▶ _Work instructions_: Copy out each line of the material that includes the word "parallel".

· · · · ·

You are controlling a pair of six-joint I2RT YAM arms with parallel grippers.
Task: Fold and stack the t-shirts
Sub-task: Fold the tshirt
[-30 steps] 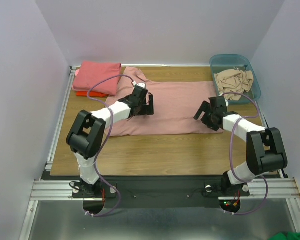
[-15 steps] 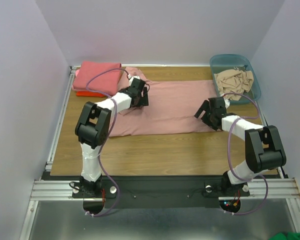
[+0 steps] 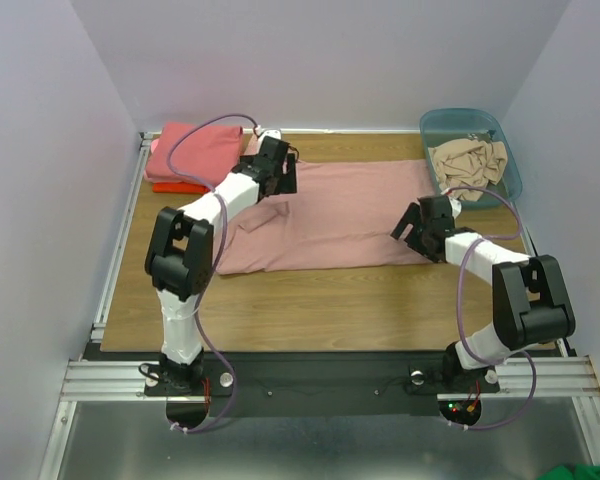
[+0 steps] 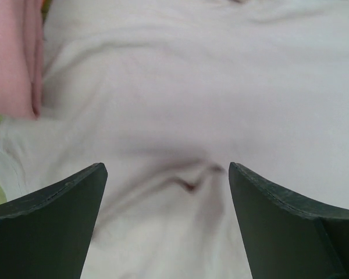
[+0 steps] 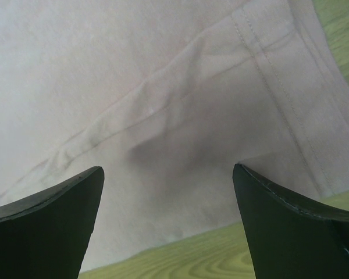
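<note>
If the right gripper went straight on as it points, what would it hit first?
Probably the dusty pink t-shirt near its stitched hem; the right gripper points down at that cloth, jaws open.

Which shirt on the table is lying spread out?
The large dusty pink shirt, laid out across mid-table. The coral-pink shirt sits folded at the far-left corner atop the orange-red shirt.

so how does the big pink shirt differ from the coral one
The dusty pink shirt lies spread out, the coral-pink shirt folded compactly. The dusty pink shirt is paler and covers far more area. It lies on the table; the coral-pink shirt rests on an orange-red shirt. Both are plain.
</note>
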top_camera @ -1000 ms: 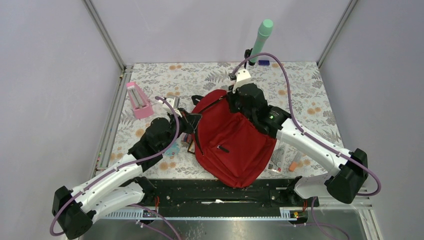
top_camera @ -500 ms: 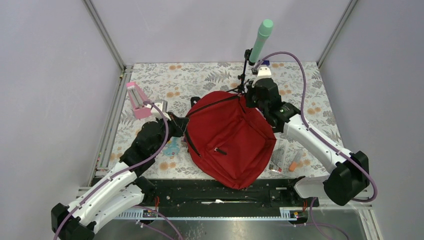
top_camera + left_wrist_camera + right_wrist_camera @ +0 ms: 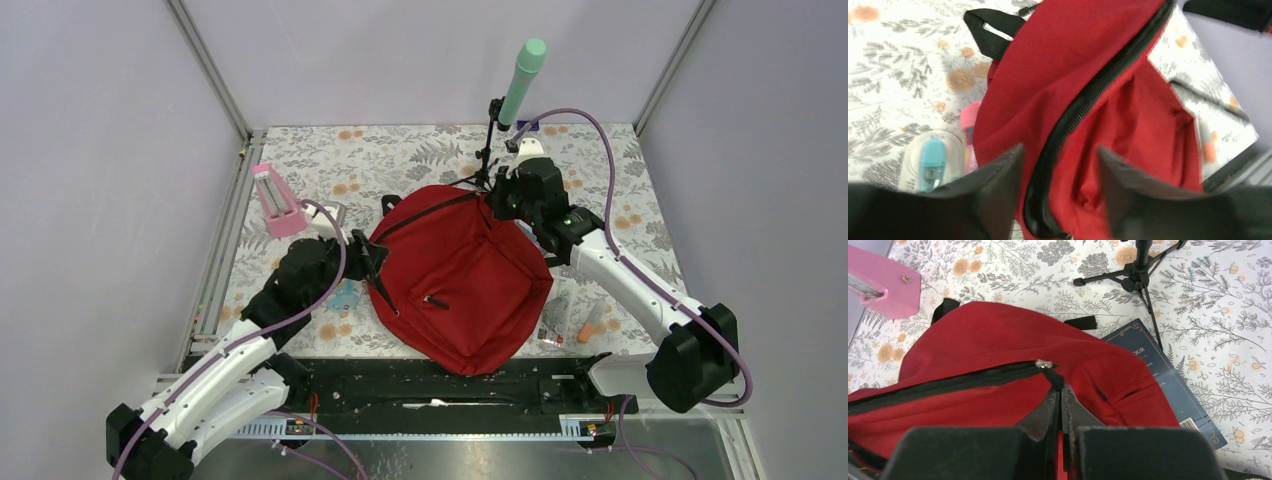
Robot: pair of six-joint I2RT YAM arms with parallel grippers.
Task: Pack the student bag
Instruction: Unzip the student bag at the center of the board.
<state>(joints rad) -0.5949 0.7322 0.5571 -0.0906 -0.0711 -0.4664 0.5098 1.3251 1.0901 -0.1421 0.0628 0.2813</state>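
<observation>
The dark-red student bag [image 3: 455, 290] lies in the middle of the flowered table [image 3: 420, 160]. Its lower end reaches the near edge and its black handle [image 3: 990, 30] points toward the far edge.

My right claw [image 3: 1060, 396], at the bag's far right side, is clenched on the black zipper pull [image 3: 1053, 376]. Its fingertips are pinched together just below the metal slider. From there the black zipper [image 3: 948, 382] runs off to the left across the fabric.

My left claw [image 3: 1060, 160], at the bag's left side, stands released. Its two fingers [image 3: 1003, 175] are spread and the zipper band passes between them. Whether either finger touches the cloth I cannot tell.

Just beside the bag on the left lies a clear blister pack [image 3: 933, 160] with a blue item inside. A pink box [image 3: 277, 200] sits toward the far left corner. A black tripod [image 3: 1140, 275] near the far edge carries a tilted green cylinder [image 3: 523, 78]. A dark blue booklet [image 3: 1160, 382] lies partly under the bag's far side. An orange item [image 3: 590, 325] lies toward the near right corner.
</observation>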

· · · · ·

▶ _Written response_:
You are controlling a pair of six-joint I2RT YAM arms with parallel grippers.
Robot: pair of six-joint I2RT YAM arms with parallel grippers.

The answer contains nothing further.